Contributed to the ibm-granite/granite-tsfm repository by delivering seven features and resolving four bugs over two months, focusing on data workflow improvements and notebook reliability. Enhanced data processing by integrating gift source code and restructuring frequency maps, while refining model output accuracy through updates to get_model functions. Improved onboarding and maintainability by aligning notebook API usage with recent releases and standardizing documentation. Applied Python, Jupyter Notebooks, and PyTorch to streamline code formatting, enforce linting with Ruff, and ensure reproducibility through deterministic seeding. Emphasized codebase maintainability with comprehensive documentation, robust error handling, and consistent testing practices throughout the development cycle.
March 2025: Delivered the TTM Getting Started Notebook feature for granite-tsfm by consolidating three commits into a cohesive update that aligns API usage with the latest release and get_model function signatures, standardizes keyword argument formatting for improved readability, and updates the get_model() documentation link to the function docstring for clearer guidance. This work reduces onboarding friction and simplifies future maintenance.
March 2025: Delivered the TTM Getting Started Notebook feature for granite-tsfm by consolidating three commits into a cohesive update that aligns API usage with the latest release and get_model function signatures, standardizes keyword argument formatting for improved readability, and updates the get_model() documentation link to the function docstring for clearer guidance. This work reduces onboarding friction and simplifies future maintenance.

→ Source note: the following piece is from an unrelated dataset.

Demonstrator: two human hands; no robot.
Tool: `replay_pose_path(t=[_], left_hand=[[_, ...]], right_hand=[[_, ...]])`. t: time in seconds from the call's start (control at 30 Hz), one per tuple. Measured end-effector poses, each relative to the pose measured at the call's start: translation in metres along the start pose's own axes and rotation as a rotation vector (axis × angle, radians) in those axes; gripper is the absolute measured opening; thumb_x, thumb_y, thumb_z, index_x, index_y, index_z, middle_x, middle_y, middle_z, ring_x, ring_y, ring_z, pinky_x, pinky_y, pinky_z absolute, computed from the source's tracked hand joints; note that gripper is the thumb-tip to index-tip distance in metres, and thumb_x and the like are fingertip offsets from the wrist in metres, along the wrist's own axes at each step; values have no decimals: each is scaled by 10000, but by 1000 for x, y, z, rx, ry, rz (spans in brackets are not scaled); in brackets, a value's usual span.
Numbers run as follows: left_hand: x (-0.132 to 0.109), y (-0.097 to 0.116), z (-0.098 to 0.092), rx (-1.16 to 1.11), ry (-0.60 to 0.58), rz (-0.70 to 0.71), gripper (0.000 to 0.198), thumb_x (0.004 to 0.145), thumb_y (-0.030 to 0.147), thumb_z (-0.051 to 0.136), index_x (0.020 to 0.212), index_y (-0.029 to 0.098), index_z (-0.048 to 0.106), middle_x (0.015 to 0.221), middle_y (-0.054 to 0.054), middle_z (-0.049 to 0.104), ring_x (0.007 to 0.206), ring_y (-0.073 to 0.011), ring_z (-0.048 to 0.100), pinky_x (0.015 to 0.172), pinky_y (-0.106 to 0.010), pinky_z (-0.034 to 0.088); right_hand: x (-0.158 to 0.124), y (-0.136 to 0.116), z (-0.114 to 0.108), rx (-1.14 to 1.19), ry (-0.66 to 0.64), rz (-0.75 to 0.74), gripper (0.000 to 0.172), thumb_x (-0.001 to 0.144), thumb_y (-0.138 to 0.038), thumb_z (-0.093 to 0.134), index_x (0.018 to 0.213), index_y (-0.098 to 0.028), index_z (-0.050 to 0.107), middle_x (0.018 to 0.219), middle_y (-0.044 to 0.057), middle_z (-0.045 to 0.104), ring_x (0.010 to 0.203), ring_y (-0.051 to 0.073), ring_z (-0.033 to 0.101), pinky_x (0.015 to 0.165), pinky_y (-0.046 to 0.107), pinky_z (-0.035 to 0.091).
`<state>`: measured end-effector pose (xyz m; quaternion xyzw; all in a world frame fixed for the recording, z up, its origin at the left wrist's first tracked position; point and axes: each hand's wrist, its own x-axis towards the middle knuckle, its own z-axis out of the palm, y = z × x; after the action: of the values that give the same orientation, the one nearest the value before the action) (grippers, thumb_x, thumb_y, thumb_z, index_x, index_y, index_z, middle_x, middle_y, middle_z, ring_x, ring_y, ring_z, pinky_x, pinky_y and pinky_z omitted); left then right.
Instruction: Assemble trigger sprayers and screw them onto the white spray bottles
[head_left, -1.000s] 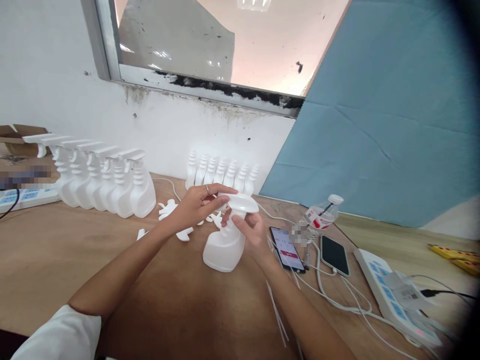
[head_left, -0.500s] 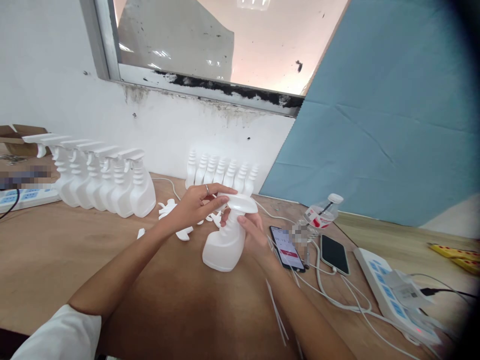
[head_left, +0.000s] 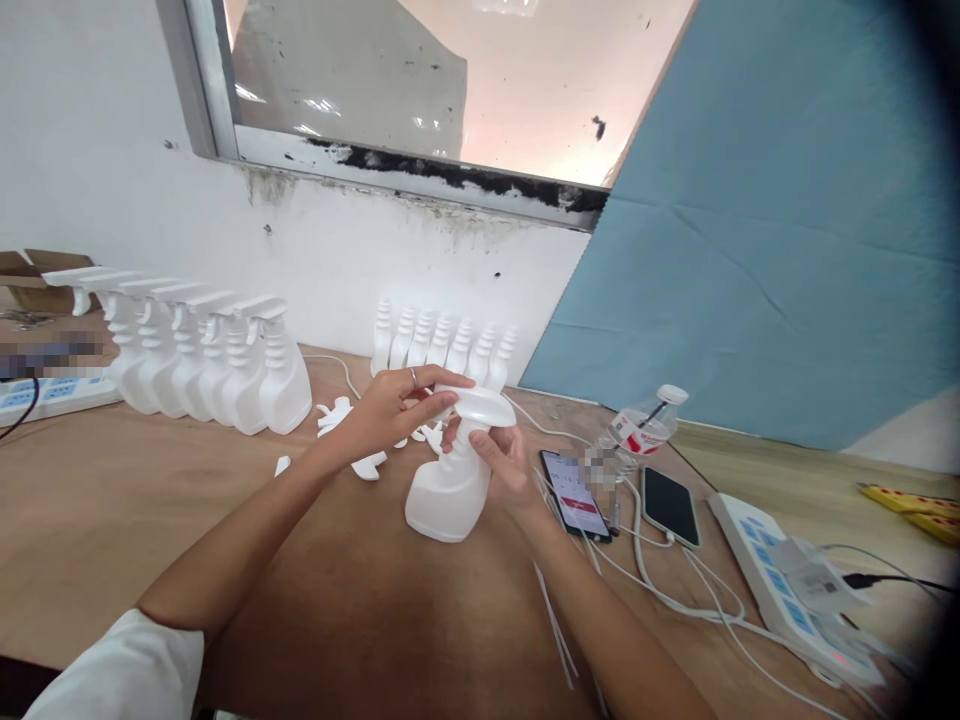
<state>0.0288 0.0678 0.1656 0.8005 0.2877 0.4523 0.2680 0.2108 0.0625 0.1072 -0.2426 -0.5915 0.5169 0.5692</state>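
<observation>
A white plastic spray bottle (head_left: 447,492) stands on the brown table (head_left: 150,500) in the middle of the view. My right hand (head_left: 504,462) is wrapped round its ribbed neck from the right. My left hand (head_left: 394,408) pinches the white trigger head (head_left: 480,404) on top of that bottle, fingers closed on its left end. Loose white trigger parts (head_left: 352,440) lie on the table just behind my left hand.
A row of finished white spray bottles (head_left: 217,360) stands at the left. Bottles without heads (head_left: 442,340) line the wall. Two phones (head_left: 574,495), a water bottle (head_left: 634,430), cables and a power strip (head_left: 780,590) lie at the right. Another power strip (head_left: 52,392) sits far left.
My right hand's fingers have shifted slightly on the bottle's neck. The bottle and my left hand stay in almost the same place.
</observation>
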Motion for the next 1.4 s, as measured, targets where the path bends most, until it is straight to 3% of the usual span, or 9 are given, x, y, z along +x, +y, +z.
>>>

February 2025 performance summary for ibm-granite/granite-tsfm: Delivered data workflow improvements and notebook reliability while boosting code quality and documentation. Gift data processing was streamlined with source code integration and frequency map restructuring; model outputs are more reliable due to fixes in get_model/get_gift_model; notebook experiences improved with argparse compatibility and results exposure; and overall maintainability strengthened by Ruff linting, docstrings, and README updates. Deterministic seeding improvements further enhance experiment reproducibility.
February 2025 performance summary for ibm-granite/granite-tsfm: Delivered data workflow improvements and notebook reliability while boosting code quality and documentation. Gift data processing was streamlined with source code integration and frequency map restructuring; model outputs are more reliable due to fixes in get_model/get_gift_model; notebook experiences improved with argparse compatibility and results exposure; and overall maintainability strengthened by Ruff linting, docstrings, and README updates. Deterministic seeding improvements further enhance experiment reproducibility.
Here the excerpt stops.